/skyscraper

Powerful and versatile game scraper written in c++

Primary LanguageC++GNU General Public License v3.0GPL-3.0

Skyscraper by Lars Muldjord

A powerful and versatile yet easy to use game scraper written in C++ for use with multiple frontends running on a Linux system. It scrapes and caches various game resources from various scraping sources, including media such as screenshot, cover and video. It then gives you the option to generate a game list and artwork for the chosen frontend by combining all of the cached resources.

Any exported artwork can be customized completely. Check the documentation for that here.

A short note on user support for Skyscraper. As the project is growing it is becoming increasingly difficult for me to handle the support requests I get from many different sources. So before asking questions, please read all of the documentation thoroughly. If you still have questions, ask it on the RetroPie subreddit or in the official RetroPie forums. The community might be able to help you, and I might pop in to answer it myself. Thanks!

Supported platforms (set with '-p'):

Check the full list of platforms here.

Supported scraping modules (set with '-s')

Skyscraper supports a variety of different scraping sources called scraping modules. Use these to gather game data into the Skyscraper resource cache. Check the full list of scraping modules here.

Generating a game list with composited artwork

When you've cached some resources for any platform, Skyscraper can use this data to generate game lists for the supported frontends (default is EmulationStation). Enable the game list generator by simply leaving out the -s option. Read more about the resource cache here.

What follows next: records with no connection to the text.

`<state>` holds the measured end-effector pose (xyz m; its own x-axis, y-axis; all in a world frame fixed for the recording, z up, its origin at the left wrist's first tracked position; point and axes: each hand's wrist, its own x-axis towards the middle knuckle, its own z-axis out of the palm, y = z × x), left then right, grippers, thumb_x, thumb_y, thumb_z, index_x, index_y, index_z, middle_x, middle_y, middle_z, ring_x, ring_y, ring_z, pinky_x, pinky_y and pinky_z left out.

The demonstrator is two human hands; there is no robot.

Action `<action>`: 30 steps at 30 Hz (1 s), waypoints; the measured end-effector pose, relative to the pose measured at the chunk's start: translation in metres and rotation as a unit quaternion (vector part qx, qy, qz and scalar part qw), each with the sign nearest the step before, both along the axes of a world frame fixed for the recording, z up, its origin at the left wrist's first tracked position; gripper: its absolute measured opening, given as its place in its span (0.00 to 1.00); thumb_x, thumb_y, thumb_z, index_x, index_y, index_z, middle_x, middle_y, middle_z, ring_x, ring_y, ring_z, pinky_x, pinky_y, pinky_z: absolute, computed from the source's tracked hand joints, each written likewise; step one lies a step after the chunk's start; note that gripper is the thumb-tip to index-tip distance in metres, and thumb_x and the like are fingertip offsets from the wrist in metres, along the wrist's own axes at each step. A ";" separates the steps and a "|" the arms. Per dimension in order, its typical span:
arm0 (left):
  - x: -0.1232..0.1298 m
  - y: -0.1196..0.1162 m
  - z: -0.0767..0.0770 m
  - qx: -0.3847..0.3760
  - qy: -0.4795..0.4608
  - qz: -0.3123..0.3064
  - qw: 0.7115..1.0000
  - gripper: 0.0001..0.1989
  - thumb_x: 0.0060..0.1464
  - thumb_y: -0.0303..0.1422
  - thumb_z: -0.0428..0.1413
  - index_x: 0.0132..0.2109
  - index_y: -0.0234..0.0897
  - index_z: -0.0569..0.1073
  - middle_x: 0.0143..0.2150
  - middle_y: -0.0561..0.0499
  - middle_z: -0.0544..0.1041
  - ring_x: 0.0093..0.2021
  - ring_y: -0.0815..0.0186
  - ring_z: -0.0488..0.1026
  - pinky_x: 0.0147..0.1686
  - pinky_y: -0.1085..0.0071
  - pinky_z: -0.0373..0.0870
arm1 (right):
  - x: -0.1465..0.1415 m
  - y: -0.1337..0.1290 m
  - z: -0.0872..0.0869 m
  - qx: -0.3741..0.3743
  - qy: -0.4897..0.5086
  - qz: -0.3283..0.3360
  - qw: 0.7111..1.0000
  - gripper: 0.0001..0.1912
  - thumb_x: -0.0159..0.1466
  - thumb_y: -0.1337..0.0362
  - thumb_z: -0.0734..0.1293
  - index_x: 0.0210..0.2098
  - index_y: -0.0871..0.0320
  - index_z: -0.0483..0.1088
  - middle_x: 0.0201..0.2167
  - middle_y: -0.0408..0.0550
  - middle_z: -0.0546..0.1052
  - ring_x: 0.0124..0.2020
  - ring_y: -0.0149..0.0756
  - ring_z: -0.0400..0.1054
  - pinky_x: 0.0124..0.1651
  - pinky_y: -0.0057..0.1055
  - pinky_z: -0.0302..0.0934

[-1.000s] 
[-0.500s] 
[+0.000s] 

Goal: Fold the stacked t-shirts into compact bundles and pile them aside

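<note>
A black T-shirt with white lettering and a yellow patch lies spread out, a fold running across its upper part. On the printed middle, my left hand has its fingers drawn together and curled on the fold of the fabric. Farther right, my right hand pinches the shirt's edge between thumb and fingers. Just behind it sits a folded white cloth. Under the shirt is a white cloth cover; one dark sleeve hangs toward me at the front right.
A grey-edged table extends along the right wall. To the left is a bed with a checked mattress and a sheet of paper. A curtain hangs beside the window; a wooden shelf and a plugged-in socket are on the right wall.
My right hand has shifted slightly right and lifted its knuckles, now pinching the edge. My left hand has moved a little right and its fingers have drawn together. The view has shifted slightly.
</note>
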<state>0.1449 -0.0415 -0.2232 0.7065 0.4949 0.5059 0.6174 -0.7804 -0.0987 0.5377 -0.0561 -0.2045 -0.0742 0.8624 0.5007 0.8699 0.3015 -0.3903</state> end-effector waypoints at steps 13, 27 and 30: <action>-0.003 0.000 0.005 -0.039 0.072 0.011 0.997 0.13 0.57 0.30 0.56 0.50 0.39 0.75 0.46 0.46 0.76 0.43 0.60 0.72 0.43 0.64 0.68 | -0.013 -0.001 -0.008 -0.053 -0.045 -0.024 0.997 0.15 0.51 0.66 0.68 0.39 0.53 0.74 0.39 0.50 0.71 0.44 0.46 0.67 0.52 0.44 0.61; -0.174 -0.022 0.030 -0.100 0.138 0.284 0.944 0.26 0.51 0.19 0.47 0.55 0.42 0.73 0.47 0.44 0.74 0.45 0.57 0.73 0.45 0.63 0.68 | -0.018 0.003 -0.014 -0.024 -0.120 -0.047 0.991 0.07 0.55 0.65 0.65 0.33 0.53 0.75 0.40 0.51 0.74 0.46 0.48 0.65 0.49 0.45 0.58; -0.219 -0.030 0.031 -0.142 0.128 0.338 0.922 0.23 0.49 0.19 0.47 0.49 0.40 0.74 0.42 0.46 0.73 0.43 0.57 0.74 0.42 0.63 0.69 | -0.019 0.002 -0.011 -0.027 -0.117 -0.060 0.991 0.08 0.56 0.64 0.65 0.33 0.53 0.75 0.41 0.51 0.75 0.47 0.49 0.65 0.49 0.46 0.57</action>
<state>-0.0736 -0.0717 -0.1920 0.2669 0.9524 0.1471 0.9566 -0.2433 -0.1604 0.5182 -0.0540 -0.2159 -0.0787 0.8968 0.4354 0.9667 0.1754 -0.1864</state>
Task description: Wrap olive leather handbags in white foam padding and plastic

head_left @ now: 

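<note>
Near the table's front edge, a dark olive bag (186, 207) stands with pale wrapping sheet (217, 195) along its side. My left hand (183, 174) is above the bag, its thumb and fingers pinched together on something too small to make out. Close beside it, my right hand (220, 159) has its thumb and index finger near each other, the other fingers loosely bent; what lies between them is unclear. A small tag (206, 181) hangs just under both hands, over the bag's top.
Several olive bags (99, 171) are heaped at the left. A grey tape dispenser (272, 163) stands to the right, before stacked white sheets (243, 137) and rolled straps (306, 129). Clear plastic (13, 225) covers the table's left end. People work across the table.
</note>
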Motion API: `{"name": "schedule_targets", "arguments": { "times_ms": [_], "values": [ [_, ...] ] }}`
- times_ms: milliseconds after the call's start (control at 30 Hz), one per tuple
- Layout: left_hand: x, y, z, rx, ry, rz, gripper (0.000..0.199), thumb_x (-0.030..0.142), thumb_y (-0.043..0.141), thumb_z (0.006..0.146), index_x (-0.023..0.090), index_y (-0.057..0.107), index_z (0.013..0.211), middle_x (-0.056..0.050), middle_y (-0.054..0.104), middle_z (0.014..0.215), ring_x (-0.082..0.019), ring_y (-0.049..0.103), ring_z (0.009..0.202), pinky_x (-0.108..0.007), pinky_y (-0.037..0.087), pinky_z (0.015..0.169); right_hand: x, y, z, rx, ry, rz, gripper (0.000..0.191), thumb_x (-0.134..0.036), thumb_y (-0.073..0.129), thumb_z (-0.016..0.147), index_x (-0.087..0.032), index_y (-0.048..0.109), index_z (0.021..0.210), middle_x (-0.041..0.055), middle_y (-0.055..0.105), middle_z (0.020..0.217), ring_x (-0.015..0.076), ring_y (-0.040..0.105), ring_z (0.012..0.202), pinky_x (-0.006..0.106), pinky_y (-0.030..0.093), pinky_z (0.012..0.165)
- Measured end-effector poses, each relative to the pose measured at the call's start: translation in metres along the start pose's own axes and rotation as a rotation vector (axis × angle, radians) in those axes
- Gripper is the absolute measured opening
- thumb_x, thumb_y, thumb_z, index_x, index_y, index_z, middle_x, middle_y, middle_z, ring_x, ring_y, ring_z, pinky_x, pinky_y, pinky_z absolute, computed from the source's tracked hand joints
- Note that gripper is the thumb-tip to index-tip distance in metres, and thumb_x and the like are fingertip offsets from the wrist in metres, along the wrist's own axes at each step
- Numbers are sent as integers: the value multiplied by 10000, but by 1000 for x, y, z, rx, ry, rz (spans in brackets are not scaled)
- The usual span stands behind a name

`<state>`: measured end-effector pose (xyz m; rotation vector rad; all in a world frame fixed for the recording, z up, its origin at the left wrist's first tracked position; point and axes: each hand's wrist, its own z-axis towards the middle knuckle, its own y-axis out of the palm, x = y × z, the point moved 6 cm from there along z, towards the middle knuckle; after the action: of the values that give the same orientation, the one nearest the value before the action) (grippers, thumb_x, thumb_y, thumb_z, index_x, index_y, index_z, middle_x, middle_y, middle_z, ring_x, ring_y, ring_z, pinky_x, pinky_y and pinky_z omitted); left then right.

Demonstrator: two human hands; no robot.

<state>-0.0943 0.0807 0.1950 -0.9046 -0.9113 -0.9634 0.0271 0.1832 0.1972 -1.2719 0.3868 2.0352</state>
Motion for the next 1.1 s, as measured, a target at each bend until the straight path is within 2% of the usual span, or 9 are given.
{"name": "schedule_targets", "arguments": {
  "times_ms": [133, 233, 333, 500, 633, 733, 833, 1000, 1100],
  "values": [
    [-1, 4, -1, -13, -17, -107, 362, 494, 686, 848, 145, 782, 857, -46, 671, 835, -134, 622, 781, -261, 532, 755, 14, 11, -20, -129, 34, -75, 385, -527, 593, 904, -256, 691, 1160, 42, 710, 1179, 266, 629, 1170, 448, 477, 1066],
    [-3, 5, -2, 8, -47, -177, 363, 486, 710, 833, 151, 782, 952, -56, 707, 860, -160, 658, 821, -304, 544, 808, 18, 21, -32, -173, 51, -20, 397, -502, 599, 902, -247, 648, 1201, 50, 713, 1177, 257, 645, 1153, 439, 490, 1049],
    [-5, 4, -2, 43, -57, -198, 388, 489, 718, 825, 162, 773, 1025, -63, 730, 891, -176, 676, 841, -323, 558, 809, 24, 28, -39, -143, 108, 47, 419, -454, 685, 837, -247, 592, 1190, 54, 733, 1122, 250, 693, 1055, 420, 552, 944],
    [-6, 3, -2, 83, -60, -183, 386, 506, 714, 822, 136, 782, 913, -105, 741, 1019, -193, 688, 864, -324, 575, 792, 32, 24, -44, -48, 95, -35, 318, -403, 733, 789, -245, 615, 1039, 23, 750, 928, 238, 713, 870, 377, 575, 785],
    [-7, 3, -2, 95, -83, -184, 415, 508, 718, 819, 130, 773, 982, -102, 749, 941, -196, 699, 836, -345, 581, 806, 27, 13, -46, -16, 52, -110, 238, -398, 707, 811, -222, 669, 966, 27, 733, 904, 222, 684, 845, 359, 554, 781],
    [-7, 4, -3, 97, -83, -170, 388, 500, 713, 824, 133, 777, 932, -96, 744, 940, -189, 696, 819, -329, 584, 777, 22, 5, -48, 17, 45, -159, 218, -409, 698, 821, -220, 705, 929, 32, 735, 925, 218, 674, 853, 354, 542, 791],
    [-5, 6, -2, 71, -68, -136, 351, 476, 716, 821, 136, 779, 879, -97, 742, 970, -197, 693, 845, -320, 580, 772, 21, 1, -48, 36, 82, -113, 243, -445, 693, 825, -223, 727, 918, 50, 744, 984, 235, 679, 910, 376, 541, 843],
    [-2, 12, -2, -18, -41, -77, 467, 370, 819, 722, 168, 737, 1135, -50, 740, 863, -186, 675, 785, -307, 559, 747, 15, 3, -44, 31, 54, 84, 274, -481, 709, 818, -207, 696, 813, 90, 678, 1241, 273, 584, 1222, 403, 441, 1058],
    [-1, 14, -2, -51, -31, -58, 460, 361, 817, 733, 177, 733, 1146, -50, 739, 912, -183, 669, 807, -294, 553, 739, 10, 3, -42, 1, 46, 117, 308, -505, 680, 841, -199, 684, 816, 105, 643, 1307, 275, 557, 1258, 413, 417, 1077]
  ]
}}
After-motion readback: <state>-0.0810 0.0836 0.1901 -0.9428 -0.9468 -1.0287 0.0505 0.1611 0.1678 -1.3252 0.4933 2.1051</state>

Supported frontends (set with '-f'):

  • EmulationStation
  • AttractMode

Patreon

Yes, I have one. Absolutely NOT a requirement if you want to use Skyscraper! But there it is. And please understand that becoming a patron does in no way give you any special say in what features I work on or how I develop Skyscraper in the future. It will be seen as an appreciative gesture, nothing else. :)

How to install Skyscraper

Follow the steps below to install the latest version of Skyscraper. Lines beginning with $ signifies a command you need run in a terminal on the machine you wish to install it on.

NOTE! If you are using the RetroPie distribution, you have the option to install Skyscraper directly from the RetroPie-Setup script (you need to update the script before installing it!). Read more about all of that here. If not, read on.

Install prerequisites

Linux

Skyscraper needs Qt5.3 or later to compile. For a Retropie, Ubuntu or other Debian derived distro, you can install it using the following commands:

$ sudo apt-get update
$ sudo apt-get install qt5-default

You might be asked for your sudo password. On RetroPie the default password is raspberry. To install Qt5 on other Linux distributions, please refer to their documentation.

OSX

Skyscraper works perfectly on OSX aswell but is not officially supported as I don't own a Mac. But with the help of HoraceAndTheSpider and abritinthebay here's the commands needed to install the Qt5 and other prerequisites:

$ /usr/bin/ruby -e "$(curl -fsSL https://raw.githubusercontent.com/Homebrew/install/master/install)"
$ brew install gnu-tar --with-default-names
$ brew install wget
$ brew install qt5
$ brew link qt5 --force

If that went well, proceed to the default installation instructions below. It should work and give you a working installation of Skyscraper.

Windows

Windows is not supported at this time! But I did compile Skyscraper 3.1.5 (development code) and it seemingly works ok. So just to be clear: You are on your own if you use this version - please don't ask me questions about it. Get it here.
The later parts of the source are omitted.